To do: Each line of the listing below that includes "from" must be copied.

━━━━━ Provided data ━━━━━

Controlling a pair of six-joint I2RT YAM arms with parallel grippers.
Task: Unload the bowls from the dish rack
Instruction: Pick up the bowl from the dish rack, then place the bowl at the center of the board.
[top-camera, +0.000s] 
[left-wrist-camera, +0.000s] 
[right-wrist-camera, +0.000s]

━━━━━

Output of the task:
Task: Unload the bowls from the dish rack
Instruction: Pick up the bowl from the dish rack, then place the bowl at the center of the board.

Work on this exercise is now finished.